Altamente recomendable no restarse

Estamos a pocos días del domingo 21 y muchos consideramos, repitiendo cual mantra, que esta es la elección más importante desde 1990. Por cierto que participar en un acto electoral es de suma importancia para la comunidad en la cual estamos insertos, y es parte de las formas que tenemos de realizar un accountability cada cierto periodo de tiempo a nuestras autoridades, pero qué duda cabe que existen muchas otras variables que hacen de esta un hito sin antecedentes.

Observemos la elección presidencial y parlamentaria bajo dos visiones, una retrospectiva y otra prospectiva. En el primer caso, debemos reflexionar si lo que viene ocurriendo desde un poco antes del 18 de octubre de 2019 y muchos hechos posteriores pudieron ser afrontados de otra forma, en un gobierno distinto al actual. La crisis social y política no fue ni por cerca gatillada por esta gestión, sin embargo ayudó bastante a que los ánimos se caldearan. No hay que olvidar las frases célebres de muchos ministros, como Felipe Larraín sobre que la baja del precio de las flores, o de Juan Andrés Fontaine, viendo como un beneficio para las personas que madrugan el alza de los 30 pesos en el Metro.

Hechos que marcaron puntos de inflexión en un ambiente que ya estaba enrarecido. Otro ejemplo, desde una visión retrospectiva, una vez ocurrido los lamentables hechos con quemas a distintas estaciones de Metro, así como saqueos y otro tipo de situaciones sin antecedentes para Chile, debemos cuestionarnos si otro Presidente habría utilizado la frase "estamos en guerra contra un enemigo poderoso", o que se haya demorado tanto tiempo en responder con una denominada "Agenda Social", sin tocar en profundidad el modelo que era tan cuestionado, y por último, estirar el elástico para proponer un cambio de Constitución a pesar de las insistencias de gran parte de los sectores incluyendo el suyo.

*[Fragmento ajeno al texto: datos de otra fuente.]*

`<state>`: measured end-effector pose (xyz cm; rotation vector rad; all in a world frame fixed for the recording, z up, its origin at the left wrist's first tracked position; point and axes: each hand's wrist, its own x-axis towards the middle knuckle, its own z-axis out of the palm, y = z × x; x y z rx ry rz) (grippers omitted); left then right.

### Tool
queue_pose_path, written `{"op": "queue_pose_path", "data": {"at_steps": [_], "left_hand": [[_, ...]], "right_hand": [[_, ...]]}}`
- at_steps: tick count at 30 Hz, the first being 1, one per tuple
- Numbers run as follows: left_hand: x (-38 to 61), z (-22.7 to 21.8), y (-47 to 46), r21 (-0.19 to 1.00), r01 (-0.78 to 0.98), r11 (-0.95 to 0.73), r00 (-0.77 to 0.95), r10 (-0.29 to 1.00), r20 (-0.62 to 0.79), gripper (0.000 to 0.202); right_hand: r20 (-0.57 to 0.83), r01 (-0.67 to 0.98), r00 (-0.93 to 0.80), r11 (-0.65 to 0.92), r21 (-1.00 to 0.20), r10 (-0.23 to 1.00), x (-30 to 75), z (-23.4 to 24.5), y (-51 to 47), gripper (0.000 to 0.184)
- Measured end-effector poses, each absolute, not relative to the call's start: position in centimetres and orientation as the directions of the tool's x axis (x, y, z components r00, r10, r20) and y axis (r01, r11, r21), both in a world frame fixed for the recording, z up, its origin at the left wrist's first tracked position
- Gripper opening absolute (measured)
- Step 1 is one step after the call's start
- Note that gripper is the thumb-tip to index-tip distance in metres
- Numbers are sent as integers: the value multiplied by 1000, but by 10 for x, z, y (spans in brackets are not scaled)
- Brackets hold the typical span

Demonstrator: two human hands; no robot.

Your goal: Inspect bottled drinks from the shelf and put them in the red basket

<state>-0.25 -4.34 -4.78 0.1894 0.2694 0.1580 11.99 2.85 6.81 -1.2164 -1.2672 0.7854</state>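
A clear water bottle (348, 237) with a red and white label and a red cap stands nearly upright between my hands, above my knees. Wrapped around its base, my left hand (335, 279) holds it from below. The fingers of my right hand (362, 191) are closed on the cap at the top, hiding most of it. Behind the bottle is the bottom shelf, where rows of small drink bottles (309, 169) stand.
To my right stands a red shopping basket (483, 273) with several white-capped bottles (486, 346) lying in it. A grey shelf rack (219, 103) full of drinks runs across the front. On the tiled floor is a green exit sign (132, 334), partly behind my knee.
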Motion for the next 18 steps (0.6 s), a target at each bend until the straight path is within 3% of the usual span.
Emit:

También es importante pensar qué habría pasado si algunos congresistas hubiesen decidido sentarse a la mesa y acordar desde un inicio paquetes robustos de apoyo a las personas en pandemia, sin tener que optar por la decisión más sencilla como lo fueron los retiros de los fondos de pensiones. Peor aún, que habría sido si no insistieran por una cuarta vez en utilizar aquellos dineros bajo el argumento que así se acabarán las AFP, teniendo en cuenta que siempre tendremos las personas necesidades infinitas y que aunque sea nuestro dinero eso tendrá consecuencias a corto plazo, como lo es aumentar la inflación, y al largo plazo, con la caída inevitable de nuestras pensiones.

La segunda visión ahora mirando hacia el futuro, un futuro no muy lejano claro está. Debemos reflexionar quién se encuentra mejor capacitado para afrontar escenarios económicos complejos, pero teniendo como base una crisis de confianza en las instituciones de todo orden, el cuestionamiento constante a nuestro modelo de desarrollo y las bases sobre las que están instalados, entre otras cosas, nuestros modelos de pensiones y de salud. No sólo eso, sino también pensar en que el próximo gobierno coexistirá con la parte más compleja del trabajo que tiene la Convención Constitucional, que hoy parece una taza de leche pero que desde enero comenzará su etapa sobre el debate de fondo. Por tanto resulta no menor darle una vuelta más al tema de si ir a votar o no, y por quién hacerlo.

Ha sido una campaña con altos grados de incertidumbre, han pasado diferentes cosas que son particulares. Los candidatos que hoy lideran las encuestas de opinión -que también se encuentran cuestionadas, sin duda- no son parte de los conglomerados históricos, los cuales han liderado los tan satanizados 30 años. Por otro lado, nosotros mismos nos hemos transformado en un electorado cada vez menos leal con las opciones políticas. No hay que ir tan lejos para conocer casos que pasaron desde Beatriz Sánchez a Sebastián Piñera el 2017.

Con todo, es una elección de alta importancia para el futuro del país, y no es recomendable restarse. Puede que las opciones que ofrezca el mercado electoral no sean las óptimas, ni generen la mística del plebiscito de octubre de 2020, pero lo que está en juego es mucho para mantenerse al margen.